The War Between the States pitted brother against brother, and nowhere was this division more apparent than in the border state of Kentucky – where family lines were often the battle lines. “Civil War: My Brother, My Enemy,” examines how Kentucky’s distinctive physical and political positioning led to deep and lasting divisions among families and friends.
It opens Saturday, June 2, at the Thomas D. Clark Center for Kentucky History in downtown Frankfort and runs through Saturday, Dec. 8.
"The exhibition delves into the divisions in Kentucky before, during and after the war. Instead of battles and generals, “My Brother, My Enemy” looks at the conflicts between family and what the war meant to them. More than any other state, Kentucky embodied the conflicts over slavery that tore the nation apart. The exhibition covers Kentucky’s geographic and political importance during all phases of the conflict – from Henry Clay’s efforts to prevent a war over slavery, to post war racial politics," says KHS Director of Museums and Exhibition Trevor Jones.
“My Brother, My Enemy” is an original exhibit by the Frazier History Museum in Louisville. Artifacts include a casket wagon once used by Cave Hill Cemetery to reinter soldiers, an exceptionally rare enlisted soldier’s uniform, slave documents and plantation horns, as well as a number of dresses, flags, surgical tools, horse tack, letters, photos and other personal objects.
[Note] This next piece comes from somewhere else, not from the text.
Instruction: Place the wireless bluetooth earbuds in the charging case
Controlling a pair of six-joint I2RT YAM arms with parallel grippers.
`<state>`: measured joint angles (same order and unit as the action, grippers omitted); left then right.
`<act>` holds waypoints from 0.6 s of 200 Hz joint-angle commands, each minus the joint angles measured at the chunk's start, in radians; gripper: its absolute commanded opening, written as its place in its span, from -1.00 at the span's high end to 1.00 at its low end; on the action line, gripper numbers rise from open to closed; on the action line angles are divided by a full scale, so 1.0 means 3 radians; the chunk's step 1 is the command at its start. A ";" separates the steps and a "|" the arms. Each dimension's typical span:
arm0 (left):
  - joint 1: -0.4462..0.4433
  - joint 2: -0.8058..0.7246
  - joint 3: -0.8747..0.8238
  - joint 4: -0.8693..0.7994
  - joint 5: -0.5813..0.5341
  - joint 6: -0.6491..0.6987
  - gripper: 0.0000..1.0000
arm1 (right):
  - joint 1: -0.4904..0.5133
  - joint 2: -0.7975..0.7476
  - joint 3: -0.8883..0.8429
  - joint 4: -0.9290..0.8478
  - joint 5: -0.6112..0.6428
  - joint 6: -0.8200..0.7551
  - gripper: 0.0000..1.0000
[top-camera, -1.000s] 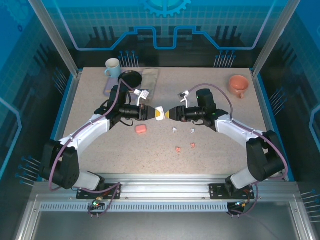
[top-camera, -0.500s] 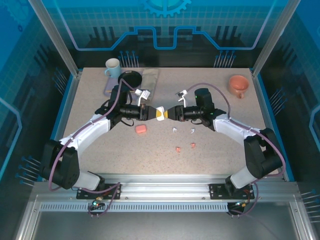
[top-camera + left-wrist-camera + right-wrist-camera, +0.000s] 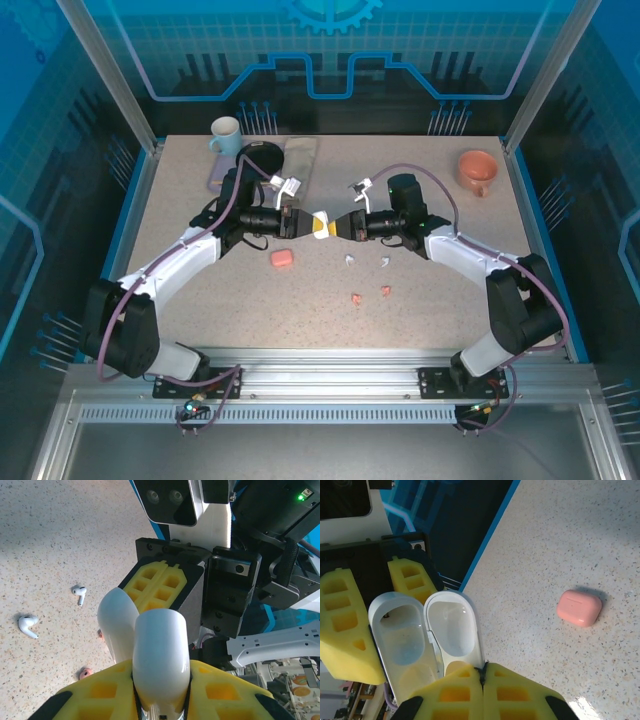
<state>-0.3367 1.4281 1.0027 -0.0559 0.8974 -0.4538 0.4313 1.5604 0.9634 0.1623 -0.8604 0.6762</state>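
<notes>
Two sets of jaws meet on the white charging case [image 3: 450,625]: my left jaws clamp its base, my right jaws pinch its lid, and it is held open off the desk [image 3: 450,310]. Over the last second my right wrist has crept toward the case, so I judge opening done and loading next. Both wells are empty. Nearer my bases than the case lie two white earbuds [image 3: 348,260] and two pink earbuds [image 3: 355,299]. A shut pink case [image 3: 282,258] sits near-left of it.
</notes>
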 commanded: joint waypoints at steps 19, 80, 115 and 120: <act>-0.0039 0.0054 0.0124 0.0089 0.0097 0.0049 0.43 | 0.0002 0.0000 0.0229 -0.0382 0.0030 -0.0206 1.00; 0.0009 0.0060 0.0360 -0.0412 0.0056 0.0447 -0.68 | -0.0031 0.0089 0.1001 -0.2137 0.0521 -0.1399 1.00; 0.0131 0.0075 0.0481 -0.0576 0.0172 0.0592 -0.76 | -0.0021 0.0107 0.1227 -0.2549 0.0798 -0.1747 1.00; 0.0153 0.0094 0.0520 -0.0660 0.0204 0.0650 -0.76 | -0.0017 0.0102 0.1250 -0.2595 0.0839 -0.1800 1.00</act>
<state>-0.3225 1.4410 1.1057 -0.1600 0.9031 -0.3389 0.4294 1.5749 1.2915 -0.4419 -0.6857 0.2710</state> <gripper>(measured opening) 0.875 0.045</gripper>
"The exhibit includes items from famous people like Mary Todd Lincoln, whose own family was strongly divided by the war," Jones continues. (Her gloves, broach and an infant garment she made for her son Robert are all included). "However, artifacts belonging to ordinary Kentuckians make up the bulk of the exhibition. A great story is that of Major John L. Davidson from Todd County whose uniform is on display. Brothers John and Frank Davidson both joined the army – John joined the Union, Frank the Confederacy. Frank was captured in 1864 and survived the war but because of his Confederate service he was never again mentioned in family letters. John was killed shortly after enlisting and his slave returned both his body and his uniform to his family. John had fathered twin sons by an African American woman, but the family never mentioned them either. The Davidson story captures the divisions in Kentucky, the carnage of the war and the complex racial issues that its people wrestled with – John Davidson and most of his family supported the Union, but his family owned slaves. John’s only children had an African American mother, but they were never acknowledged by the family."
The exhibit was designed with students in mind and incorporate a number of interactive features, including elements created to work with smartphones, touch-screen stations that allow visitors to engage with the exhibit via custom apps and other hands-on activities.
“My Brother, My Enemy” is made possible by a federal grant from the Institute of Museum and Library Services. It is also sponsored by Brown-Forman, Forcht Bank, WKYT-TV, WLAP-AM and The State Journal.